**Data segment**
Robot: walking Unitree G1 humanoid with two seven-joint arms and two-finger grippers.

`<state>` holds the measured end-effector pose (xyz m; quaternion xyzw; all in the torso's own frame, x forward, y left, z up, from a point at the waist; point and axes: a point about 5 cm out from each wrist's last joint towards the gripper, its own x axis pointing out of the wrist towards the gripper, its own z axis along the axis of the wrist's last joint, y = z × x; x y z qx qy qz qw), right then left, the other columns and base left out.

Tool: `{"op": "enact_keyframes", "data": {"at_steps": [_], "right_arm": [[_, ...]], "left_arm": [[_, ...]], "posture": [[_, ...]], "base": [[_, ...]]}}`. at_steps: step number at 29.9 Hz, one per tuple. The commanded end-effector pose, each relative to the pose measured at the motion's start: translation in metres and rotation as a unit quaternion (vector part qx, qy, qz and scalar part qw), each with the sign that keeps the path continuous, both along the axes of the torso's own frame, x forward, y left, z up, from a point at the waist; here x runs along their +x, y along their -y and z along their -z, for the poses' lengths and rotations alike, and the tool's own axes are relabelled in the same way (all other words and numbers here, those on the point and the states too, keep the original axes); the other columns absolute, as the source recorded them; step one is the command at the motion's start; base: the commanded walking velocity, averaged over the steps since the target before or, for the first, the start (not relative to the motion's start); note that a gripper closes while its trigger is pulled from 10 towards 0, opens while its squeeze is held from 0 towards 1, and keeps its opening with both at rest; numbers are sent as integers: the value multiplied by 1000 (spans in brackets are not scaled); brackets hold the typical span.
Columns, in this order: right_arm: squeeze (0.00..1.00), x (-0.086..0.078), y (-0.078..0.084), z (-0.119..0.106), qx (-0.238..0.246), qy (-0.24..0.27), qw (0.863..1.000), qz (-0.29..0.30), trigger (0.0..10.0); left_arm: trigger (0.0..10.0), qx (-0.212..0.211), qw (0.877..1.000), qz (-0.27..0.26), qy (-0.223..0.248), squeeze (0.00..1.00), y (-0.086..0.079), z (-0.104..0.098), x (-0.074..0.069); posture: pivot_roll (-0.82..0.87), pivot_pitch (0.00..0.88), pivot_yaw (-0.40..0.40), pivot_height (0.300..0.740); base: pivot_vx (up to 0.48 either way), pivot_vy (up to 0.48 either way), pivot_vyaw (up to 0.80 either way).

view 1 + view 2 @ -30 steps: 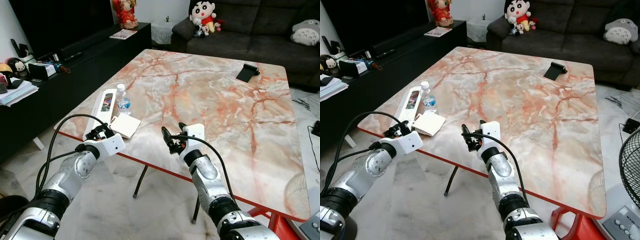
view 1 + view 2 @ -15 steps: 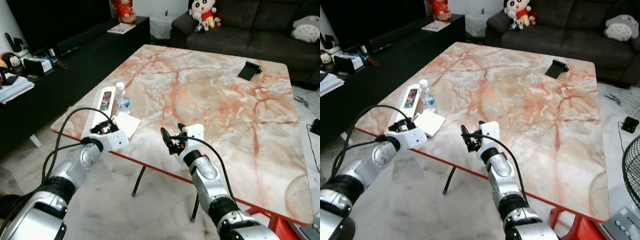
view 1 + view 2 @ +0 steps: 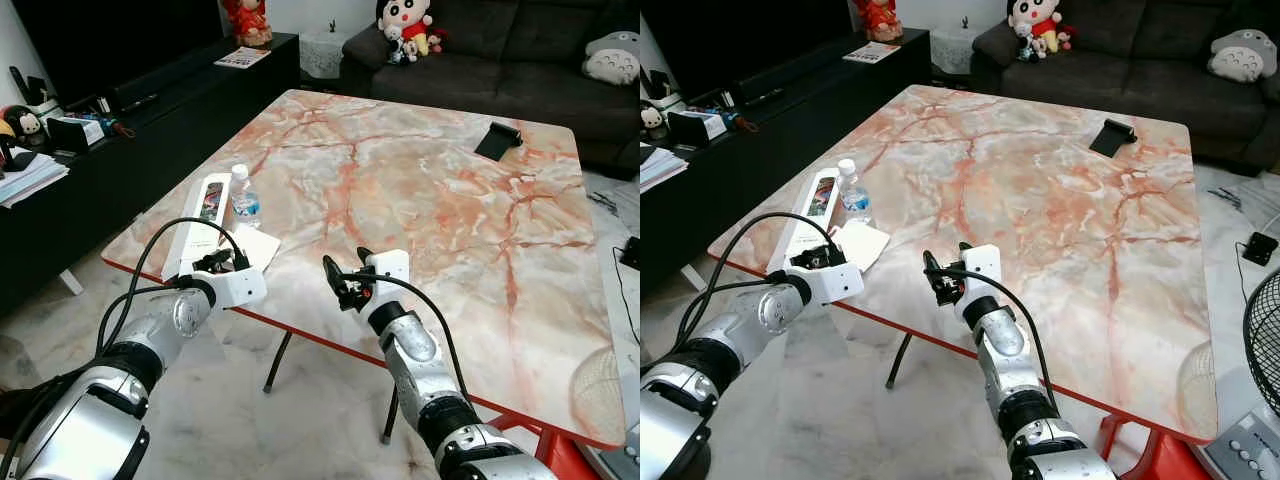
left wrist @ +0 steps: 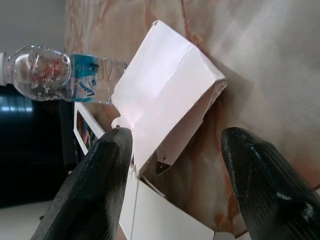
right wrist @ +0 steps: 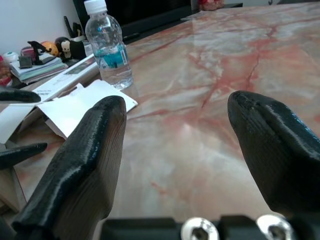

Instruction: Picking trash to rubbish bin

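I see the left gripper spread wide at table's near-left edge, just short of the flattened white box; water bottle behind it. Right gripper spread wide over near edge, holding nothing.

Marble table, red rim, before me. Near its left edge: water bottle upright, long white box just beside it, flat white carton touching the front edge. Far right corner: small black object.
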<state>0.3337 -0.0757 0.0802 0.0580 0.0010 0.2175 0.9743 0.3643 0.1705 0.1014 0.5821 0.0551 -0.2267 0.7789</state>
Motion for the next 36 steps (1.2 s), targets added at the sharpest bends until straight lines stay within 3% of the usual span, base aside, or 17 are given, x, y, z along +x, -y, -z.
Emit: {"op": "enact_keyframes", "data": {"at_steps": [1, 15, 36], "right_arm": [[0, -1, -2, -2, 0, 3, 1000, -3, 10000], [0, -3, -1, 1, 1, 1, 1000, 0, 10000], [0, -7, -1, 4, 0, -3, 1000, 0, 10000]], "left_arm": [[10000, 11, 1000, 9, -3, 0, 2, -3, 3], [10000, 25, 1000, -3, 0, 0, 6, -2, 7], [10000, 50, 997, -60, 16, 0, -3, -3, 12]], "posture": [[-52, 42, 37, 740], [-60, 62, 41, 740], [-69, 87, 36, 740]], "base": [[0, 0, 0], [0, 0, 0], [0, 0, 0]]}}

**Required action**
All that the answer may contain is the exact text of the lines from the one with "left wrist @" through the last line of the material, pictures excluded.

**Written solution**
left wrist @ +0 steps: 
right wrist @ +0 steps: 

Instruction: Picking trash to rubbish bin

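I see the left gripper spread wide at table's near-left edge, just short of the flattened white box; water bottle behind it. Right gripper spread wide over near edge, holding nothing.

Marble table, red rim, before me. Near its left edge: water bottle upright, long white box just beside it, flat white carton touching the front edge. Far right corner: small black object.
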<state>0.3337 -0.0757 0.0802 0.0580 0.0010 0.2175 0.9743 0.3643 0.1705 0.1014 0.5821 0.0551 -0.2267 0.7789</state>
Motion for the next 36 steps (1.2 s), targets added at the sharpest bends until straight lines stay within 3% of the usual span, base aside, or 17 are given, x, y, z along +x, -y, -z.
Emit: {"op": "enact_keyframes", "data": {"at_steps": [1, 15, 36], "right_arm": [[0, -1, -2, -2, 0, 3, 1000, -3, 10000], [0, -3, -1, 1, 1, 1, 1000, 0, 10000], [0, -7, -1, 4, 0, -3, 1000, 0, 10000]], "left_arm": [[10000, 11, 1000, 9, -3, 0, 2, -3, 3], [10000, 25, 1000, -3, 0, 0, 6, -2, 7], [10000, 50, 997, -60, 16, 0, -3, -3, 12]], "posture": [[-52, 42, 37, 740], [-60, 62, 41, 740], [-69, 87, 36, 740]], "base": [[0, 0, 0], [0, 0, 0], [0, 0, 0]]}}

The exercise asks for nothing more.